> **Task to complete**
Look for "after" in the records and copy every line that has it.

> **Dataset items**
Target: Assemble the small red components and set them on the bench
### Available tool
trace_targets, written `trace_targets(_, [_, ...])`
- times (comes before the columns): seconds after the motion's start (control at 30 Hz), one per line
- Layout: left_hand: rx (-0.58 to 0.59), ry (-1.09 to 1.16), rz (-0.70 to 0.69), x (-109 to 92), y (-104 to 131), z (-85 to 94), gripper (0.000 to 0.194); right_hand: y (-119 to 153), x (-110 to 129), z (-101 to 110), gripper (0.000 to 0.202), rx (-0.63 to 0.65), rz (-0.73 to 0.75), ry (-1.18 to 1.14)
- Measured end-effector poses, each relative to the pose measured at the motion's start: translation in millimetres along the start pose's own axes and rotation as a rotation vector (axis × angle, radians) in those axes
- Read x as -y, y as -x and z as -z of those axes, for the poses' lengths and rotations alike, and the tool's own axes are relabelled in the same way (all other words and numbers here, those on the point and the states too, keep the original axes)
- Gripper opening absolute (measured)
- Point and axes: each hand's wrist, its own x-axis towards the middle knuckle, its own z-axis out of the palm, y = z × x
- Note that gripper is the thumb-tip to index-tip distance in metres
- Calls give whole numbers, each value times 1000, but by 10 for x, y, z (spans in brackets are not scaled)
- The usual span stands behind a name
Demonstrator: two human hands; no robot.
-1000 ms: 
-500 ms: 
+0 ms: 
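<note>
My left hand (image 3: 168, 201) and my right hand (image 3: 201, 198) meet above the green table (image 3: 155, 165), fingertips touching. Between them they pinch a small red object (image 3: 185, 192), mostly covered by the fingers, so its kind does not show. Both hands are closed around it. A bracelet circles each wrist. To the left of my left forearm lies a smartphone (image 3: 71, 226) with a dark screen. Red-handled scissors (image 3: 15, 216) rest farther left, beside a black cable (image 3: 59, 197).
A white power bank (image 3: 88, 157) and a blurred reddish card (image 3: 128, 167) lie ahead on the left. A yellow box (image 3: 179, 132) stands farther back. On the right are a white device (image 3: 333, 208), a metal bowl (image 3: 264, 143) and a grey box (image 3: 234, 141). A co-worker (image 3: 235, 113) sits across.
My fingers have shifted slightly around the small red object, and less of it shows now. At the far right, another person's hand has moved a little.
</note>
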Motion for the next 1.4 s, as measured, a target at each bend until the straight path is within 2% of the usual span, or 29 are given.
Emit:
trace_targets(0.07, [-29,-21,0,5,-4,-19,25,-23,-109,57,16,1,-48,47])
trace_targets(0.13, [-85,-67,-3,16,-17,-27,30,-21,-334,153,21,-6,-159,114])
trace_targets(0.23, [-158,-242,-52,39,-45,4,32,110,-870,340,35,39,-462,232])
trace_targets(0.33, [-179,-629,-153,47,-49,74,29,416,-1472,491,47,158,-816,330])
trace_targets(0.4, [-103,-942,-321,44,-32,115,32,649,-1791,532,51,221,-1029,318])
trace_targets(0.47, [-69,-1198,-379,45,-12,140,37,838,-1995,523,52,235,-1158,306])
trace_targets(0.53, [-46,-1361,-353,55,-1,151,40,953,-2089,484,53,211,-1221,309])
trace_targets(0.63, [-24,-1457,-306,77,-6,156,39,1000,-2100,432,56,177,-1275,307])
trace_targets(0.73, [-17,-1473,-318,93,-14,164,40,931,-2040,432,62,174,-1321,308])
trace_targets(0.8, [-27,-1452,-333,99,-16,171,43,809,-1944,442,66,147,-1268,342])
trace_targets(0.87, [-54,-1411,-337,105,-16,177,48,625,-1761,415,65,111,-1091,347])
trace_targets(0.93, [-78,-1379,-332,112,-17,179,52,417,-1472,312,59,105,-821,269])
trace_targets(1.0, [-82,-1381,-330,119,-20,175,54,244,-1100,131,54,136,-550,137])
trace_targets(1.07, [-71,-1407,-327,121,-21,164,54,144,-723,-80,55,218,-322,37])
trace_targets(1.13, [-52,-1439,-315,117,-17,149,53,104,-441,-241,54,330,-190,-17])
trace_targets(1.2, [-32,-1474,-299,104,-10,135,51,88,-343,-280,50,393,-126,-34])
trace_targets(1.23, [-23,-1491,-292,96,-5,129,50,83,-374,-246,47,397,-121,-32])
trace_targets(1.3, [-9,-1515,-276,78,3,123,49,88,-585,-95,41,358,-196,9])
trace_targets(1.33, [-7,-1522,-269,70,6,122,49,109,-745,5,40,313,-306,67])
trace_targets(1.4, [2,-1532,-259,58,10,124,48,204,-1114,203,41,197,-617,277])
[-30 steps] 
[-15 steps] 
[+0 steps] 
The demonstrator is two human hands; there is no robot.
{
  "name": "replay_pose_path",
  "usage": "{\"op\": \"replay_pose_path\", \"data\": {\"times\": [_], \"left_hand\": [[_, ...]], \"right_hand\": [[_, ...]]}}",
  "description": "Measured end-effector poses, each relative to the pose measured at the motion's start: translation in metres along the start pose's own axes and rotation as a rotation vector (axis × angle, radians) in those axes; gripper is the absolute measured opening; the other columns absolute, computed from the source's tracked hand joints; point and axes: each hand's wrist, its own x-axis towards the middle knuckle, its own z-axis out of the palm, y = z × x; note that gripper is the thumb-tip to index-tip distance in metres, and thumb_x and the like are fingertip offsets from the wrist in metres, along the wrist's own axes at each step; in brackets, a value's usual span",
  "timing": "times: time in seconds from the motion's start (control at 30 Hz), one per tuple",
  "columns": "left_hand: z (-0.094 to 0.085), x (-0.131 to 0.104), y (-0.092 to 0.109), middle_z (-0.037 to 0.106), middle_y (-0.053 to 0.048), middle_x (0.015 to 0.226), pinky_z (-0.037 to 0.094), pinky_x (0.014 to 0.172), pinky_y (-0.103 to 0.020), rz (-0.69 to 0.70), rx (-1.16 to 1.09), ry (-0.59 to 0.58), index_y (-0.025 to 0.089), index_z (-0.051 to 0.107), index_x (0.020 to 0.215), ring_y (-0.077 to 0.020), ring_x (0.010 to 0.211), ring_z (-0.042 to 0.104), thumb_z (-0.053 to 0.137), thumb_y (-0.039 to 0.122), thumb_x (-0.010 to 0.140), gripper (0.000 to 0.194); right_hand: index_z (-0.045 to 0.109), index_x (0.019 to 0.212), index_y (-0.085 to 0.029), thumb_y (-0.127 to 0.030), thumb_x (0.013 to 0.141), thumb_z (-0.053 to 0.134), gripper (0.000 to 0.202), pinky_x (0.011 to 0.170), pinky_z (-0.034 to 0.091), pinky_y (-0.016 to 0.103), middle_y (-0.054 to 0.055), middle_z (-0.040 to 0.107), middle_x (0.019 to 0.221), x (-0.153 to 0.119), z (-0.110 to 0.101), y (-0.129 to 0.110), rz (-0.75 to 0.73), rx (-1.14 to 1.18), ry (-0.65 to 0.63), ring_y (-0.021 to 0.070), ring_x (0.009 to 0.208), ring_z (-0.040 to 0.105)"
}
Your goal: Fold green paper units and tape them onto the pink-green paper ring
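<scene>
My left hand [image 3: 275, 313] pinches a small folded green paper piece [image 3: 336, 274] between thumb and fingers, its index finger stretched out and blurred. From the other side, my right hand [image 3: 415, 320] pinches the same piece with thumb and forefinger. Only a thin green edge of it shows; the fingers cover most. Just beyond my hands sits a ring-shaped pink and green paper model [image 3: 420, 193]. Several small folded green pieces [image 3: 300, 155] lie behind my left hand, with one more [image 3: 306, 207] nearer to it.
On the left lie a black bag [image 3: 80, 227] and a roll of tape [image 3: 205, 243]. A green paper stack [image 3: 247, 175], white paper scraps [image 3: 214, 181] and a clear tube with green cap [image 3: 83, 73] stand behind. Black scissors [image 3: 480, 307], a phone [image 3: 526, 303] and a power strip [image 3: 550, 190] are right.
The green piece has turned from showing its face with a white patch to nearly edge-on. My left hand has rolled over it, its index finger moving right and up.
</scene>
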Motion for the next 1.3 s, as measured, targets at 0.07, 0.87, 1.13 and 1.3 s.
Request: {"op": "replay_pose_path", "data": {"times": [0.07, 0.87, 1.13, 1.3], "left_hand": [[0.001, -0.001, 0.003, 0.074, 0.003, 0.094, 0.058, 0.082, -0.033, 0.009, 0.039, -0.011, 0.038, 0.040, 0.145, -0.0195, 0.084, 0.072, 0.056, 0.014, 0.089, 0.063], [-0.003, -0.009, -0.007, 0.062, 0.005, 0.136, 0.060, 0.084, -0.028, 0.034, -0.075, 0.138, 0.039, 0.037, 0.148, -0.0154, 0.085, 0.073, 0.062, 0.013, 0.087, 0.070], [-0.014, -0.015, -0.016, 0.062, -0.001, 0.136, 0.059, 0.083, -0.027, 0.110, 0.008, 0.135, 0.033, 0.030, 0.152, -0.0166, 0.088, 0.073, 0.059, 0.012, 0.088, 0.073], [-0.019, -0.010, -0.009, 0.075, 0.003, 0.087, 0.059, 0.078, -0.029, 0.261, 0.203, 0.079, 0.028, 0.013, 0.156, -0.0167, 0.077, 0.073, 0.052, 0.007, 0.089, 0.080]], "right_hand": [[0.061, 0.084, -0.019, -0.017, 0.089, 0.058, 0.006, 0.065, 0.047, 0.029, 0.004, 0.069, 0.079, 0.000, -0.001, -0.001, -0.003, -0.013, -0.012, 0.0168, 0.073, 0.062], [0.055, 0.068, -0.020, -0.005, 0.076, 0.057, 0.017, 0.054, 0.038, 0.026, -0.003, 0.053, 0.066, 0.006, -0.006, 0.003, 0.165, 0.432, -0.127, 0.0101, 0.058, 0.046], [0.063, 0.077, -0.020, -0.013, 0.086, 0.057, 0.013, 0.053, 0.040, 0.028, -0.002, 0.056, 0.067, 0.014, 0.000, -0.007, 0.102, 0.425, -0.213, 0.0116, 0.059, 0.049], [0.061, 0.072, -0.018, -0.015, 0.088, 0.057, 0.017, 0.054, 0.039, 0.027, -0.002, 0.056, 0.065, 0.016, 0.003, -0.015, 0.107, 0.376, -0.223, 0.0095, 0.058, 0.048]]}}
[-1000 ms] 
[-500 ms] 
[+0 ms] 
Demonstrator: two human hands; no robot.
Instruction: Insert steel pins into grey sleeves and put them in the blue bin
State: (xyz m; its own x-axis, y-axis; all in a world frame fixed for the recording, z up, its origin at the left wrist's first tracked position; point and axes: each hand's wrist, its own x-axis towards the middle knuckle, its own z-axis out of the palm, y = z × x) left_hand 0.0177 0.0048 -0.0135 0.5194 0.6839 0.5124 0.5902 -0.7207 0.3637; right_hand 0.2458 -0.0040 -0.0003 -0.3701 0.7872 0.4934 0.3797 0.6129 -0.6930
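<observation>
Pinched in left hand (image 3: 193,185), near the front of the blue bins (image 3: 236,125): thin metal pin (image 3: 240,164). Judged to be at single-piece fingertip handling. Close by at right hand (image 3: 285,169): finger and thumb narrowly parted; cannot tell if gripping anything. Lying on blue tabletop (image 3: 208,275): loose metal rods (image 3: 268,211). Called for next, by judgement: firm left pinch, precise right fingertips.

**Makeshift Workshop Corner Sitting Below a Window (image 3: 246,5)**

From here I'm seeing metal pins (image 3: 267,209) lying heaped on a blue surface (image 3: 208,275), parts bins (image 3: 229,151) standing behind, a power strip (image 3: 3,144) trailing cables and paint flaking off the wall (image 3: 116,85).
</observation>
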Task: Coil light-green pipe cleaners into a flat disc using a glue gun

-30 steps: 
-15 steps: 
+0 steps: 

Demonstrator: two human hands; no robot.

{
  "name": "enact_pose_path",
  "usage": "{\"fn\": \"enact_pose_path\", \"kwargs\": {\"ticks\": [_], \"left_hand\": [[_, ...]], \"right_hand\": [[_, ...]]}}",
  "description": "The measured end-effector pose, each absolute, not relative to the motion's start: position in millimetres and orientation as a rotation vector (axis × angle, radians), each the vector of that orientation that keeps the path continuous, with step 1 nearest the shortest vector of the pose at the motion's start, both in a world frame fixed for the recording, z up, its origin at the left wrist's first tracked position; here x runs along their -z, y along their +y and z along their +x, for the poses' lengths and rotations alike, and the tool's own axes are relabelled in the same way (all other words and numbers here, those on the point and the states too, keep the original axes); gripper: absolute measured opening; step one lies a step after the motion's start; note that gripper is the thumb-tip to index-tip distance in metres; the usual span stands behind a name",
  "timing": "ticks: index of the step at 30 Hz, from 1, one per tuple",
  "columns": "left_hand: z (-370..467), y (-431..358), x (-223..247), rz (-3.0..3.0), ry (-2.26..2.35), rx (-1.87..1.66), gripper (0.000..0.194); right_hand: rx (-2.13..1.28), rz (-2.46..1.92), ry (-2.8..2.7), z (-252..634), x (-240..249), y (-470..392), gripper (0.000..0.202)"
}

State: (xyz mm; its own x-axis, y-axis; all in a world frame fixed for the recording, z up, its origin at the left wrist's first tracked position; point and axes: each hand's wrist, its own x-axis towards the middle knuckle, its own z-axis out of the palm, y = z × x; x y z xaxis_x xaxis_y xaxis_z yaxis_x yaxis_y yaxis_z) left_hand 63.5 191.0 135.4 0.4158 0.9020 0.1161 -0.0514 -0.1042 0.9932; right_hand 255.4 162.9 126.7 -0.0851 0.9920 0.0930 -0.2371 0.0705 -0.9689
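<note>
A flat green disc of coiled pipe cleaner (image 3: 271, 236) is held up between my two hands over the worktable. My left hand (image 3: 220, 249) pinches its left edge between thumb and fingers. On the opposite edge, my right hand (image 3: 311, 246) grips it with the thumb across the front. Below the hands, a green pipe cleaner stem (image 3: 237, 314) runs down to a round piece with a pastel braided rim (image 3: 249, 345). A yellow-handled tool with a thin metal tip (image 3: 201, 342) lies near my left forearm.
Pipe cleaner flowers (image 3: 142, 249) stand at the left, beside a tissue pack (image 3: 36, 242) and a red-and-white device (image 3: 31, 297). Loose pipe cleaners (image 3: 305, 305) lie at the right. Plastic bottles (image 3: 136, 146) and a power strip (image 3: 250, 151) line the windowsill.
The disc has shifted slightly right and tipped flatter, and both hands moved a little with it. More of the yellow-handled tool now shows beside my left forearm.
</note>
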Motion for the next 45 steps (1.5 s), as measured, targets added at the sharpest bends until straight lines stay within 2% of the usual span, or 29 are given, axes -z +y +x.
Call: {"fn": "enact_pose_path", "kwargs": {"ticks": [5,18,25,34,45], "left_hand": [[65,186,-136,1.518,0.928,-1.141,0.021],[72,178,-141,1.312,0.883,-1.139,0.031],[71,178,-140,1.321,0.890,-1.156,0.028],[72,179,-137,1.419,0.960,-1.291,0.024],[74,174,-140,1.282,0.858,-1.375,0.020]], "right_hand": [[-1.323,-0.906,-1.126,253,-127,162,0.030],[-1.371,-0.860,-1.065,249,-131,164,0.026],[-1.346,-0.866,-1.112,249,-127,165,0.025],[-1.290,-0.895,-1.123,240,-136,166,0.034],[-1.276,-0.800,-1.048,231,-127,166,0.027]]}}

> **Response to this exercise**
- times (comes before the columns): seconds after the motion's start (control at 30 Hz), one per line
  "description": "The measured end-effector pose, each absolute, not relative to the motion's start: position in millimetres and orientation as a rotation vector (axis × angle, radians), each the vector of that orientation that keeps the path continuous, with step 1 nearest the shortest vector of the pose at the motion's start, both in a world frame fixed for the recording, z up, its origin at the left wrist's first tracked position; here x runs along their -z, y along their +y and z along their +x, for the poses' lengths and rotations alike, and the tool's own axes are relabelled in the same way (all other words and numbers here, those on the point and the states too, keep the original axes); gripper: absolute measured opening; step one lies a step after the motion's start; note that gripper is the thumb-tip to index-tip distance in metres; the usual span stands behind a name",

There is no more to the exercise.